Should that be the case, then that would be very myopic, because the Middle East would burst into a conflagration that would be impossible to contain. No sane president would want that to happen under his watch.

A second possibility is that President Trump, who has already been impeached by Congress, wants to divert Americans’ attention from the embarrassment he has suffered.

But, even that speculation does not hold much water. Unless he does something extraordinarily stupid, the American Senate will not ratify his removal from office, considering that he enjoys superior numbers there.

Indeed, the only way his removal can be expedited is if he declared war on Iran illegally and it dragged on.

The third possibility is more plausible. President Trump is facing a tough re-election battle in November, and he might lose it.

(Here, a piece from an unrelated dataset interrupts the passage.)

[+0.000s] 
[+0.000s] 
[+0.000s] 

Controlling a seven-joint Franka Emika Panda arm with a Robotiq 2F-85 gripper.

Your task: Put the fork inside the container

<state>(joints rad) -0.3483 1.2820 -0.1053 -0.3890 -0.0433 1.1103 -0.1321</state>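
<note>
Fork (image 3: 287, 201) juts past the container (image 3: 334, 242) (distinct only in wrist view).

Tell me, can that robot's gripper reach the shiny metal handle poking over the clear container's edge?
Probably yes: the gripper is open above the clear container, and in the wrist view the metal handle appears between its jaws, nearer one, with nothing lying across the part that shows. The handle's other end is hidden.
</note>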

Although he has a fanatical base of supporters, who will never desert him whatever he says or does, he has had too many gaffes, and the majority of Americans may be quietly craving a return to normal presidency.

What better insurance than to start a little war, whip up patriotism and win it quickly before the body bags start piling up?

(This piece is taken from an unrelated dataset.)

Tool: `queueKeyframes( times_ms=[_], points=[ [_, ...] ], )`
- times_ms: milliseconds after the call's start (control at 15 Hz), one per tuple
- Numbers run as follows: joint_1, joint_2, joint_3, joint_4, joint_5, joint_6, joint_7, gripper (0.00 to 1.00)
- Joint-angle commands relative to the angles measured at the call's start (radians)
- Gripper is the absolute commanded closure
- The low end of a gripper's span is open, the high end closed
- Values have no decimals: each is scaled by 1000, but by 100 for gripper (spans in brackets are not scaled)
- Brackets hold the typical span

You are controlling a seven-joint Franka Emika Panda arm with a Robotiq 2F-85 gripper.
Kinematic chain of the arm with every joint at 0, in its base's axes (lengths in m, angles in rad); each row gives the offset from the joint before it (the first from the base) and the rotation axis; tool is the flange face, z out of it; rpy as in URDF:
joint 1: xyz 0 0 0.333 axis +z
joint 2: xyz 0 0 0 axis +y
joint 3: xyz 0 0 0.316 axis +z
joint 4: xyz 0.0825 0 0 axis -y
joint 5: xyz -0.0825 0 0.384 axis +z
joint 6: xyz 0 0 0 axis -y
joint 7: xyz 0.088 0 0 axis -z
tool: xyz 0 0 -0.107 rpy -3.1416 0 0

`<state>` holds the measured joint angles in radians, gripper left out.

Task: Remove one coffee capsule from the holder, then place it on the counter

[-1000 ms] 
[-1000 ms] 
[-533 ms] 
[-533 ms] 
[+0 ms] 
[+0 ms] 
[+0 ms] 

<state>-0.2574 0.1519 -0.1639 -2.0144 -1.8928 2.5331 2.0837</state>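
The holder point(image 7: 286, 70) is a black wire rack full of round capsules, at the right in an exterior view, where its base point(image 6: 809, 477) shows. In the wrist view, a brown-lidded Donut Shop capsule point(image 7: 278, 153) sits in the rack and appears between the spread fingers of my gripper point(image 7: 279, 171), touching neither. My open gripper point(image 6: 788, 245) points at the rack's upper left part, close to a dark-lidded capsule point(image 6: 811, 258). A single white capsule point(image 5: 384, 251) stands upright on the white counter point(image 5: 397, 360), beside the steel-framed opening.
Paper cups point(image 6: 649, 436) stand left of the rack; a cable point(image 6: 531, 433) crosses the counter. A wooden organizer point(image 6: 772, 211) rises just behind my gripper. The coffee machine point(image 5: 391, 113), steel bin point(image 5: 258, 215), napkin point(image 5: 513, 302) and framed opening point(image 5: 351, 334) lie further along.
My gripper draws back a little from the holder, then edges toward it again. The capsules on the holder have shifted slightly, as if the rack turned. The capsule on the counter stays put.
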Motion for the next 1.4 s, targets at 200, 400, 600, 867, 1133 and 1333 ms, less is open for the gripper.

The only problem is that Iran is not Iraq and any war there could drag on until Americans start asking hard questions.

Talking of Iraq, the current situation in the Gulf has close parallels with what happened in 2003, during the George W. Bush presidency.

The Iraq war, which led to the invasion of the country by a number of Western allies led by the US has, to this day, been considered a huge mistake that should not have happened because it was based on the wrong premises – that the country’s dictator, Saddam Hussein, was involved in the September 11, 2001 terrorist attack in the US by al-Qaeda, during which 2,977 Americans died.

It later emerged that the main architect of that attack, Osama bin Laden, was a Saudi citizen and Saddam had nothing to do with it.

The second justification was that Saddam possessed weapons of mass destruction. None was ever found.

How Bush managed to convince Britain, Australia, Spain, Poland and Denmark to join him in invading Iraq has baffled many to this day.

To their credit, Germany, France, Canada and Russia were sceptical and called for a peaceful solution to the conflict. So did Pope John Paul II, who called the war a blasphemy.

But perhaps the man who got closest to the truth was President Nelson Mandela, who pointedly told Bush that all he had really wanted was Iraqi oil. Could Trump be playing that deadly game too?